═════ Source material

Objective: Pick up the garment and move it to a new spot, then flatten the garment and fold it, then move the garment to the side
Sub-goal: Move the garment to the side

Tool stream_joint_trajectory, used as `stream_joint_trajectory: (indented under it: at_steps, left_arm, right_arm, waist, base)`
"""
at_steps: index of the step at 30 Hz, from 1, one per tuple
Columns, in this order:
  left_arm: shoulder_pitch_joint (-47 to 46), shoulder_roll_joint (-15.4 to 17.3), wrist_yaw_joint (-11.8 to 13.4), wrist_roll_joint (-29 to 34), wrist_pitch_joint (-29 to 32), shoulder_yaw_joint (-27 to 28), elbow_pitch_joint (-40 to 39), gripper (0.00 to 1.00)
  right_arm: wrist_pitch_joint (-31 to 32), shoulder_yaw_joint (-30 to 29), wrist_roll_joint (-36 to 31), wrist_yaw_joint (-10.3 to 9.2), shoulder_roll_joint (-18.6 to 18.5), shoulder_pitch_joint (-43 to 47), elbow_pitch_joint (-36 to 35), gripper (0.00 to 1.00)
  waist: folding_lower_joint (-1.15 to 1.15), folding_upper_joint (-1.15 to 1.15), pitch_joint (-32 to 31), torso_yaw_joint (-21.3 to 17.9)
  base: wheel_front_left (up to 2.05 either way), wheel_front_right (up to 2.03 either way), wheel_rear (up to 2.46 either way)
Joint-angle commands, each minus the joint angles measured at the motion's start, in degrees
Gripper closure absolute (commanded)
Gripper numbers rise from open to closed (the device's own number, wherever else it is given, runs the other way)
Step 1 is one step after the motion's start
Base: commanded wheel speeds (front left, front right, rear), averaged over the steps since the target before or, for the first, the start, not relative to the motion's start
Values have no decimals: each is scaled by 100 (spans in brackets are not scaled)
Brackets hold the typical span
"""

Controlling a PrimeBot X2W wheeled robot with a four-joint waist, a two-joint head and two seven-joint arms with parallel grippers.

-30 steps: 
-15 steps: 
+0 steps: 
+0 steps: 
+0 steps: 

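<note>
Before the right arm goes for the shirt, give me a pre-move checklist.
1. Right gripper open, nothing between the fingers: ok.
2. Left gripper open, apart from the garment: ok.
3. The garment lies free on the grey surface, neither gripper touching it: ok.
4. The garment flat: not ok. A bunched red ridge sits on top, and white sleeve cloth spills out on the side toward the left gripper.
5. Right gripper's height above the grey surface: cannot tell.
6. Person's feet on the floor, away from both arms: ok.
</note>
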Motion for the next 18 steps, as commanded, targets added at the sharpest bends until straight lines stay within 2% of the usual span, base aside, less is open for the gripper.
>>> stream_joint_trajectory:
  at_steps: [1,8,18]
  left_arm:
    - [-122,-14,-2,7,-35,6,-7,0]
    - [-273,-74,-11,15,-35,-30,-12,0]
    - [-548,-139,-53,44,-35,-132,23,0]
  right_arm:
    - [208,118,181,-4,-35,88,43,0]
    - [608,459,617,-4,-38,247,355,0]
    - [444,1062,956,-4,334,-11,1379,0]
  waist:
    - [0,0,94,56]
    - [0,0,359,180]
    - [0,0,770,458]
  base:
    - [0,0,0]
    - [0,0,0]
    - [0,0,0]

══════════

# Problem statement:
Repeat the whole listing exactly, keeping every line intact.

# Exercise output:
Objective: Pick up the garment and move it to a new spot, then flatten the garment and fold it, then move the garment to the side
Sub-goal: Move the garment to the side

Tool stream_joint_trajectory, used as `stream_joint_trajectory: (indented under it: at_steps, left_arm, right_arm, waist, base)`
"""
at_steps: index of the step at 30 Hz, from 1, one per tuple
Columns, in this order:
  left_arm: shoulder_pitch_joint (-47 to 46), shoulder_roll_joint (-15.4 to 17.3), wrist_yaw_joint (-11.8 to 13.4), wrist_roll_joint (-29 to 34), wrist_pitch_joint (-29 to 32), shoulder_yaw_joint (-27 to 28), elbow_pitch_joint (-40 to 39), gripper (0.00 to 1.00)
  right_arm: wrist_pitch_joint (-31 to 32), shoulder_yaw_joint (-30 to 29), wrist_roll_joint (-36 to 31), wrist_yaw_joint (-10.3 to 9.2), shoulder_roll_joint (-18.6 to 18.5), shoulder_pitch_joint (-43 to 47), elbow_pitch_joint (-36 to 35), gripper (0.00 to 1.00)
  waist: folding_lower_joint (-1.15 to 1.15), folding_upper_joint (-1.15 to 1.15), pitch_joint (-32 to 31), torso_yaw_joint (-21.3 to 17.9)
  base: wheel_front_left (up to 2.05 either way), wheel_front_right (up to 2.03 either way), wheel_rear (up to 2.46 either way)
Joint-angle commands, each minus the joint angles measured at the motion's start, in degrees
Gripper closure absolute (commanded)
Gripper numbers rise from open to closed (the device's own number, wherever else it is given, runs the other way)
Step 1 is one step after the motion's start
Base: commanded wheel speeds (front left, front right, rear), averaged over the steps since the target before or, for the first, the start, not relative to the motion's start
Values have no decimals: each is scaled by 100 (spans in brackets are not scaled)
Brackets hold the typical span
"""

Controlling a PrimeBot X2W wheeled robot with a four-joint waist, a two-joint head and two seven-joint arms with parallel grippers.

-30 steps: 
-15 steps: 
+0 steps: 
+0 steps: 
+0 steps: 

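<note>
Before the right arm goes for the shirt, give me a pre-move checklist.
1. Right gripper open, nothing between the fingers: ok.
2. Left gripper open, apart from the garment: ok.
3. The garment lies free on the grey surface, neither gripper touching it: ok.
4. The garment flat: not ok. A bunched red ridge sits on top, and white sleeve cloth spills out on the side toward the left gripper.
5. Right gripper's height above the grey surface: cannot tell.
6. Person's feet on the floor, away from both arms: ok.
</note>
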Motion for the next 18 steps, as commanded, targets added at the sharpest bends until straight lines stay within 2% of the usual span, base aside, less is open for the gripper.
>>> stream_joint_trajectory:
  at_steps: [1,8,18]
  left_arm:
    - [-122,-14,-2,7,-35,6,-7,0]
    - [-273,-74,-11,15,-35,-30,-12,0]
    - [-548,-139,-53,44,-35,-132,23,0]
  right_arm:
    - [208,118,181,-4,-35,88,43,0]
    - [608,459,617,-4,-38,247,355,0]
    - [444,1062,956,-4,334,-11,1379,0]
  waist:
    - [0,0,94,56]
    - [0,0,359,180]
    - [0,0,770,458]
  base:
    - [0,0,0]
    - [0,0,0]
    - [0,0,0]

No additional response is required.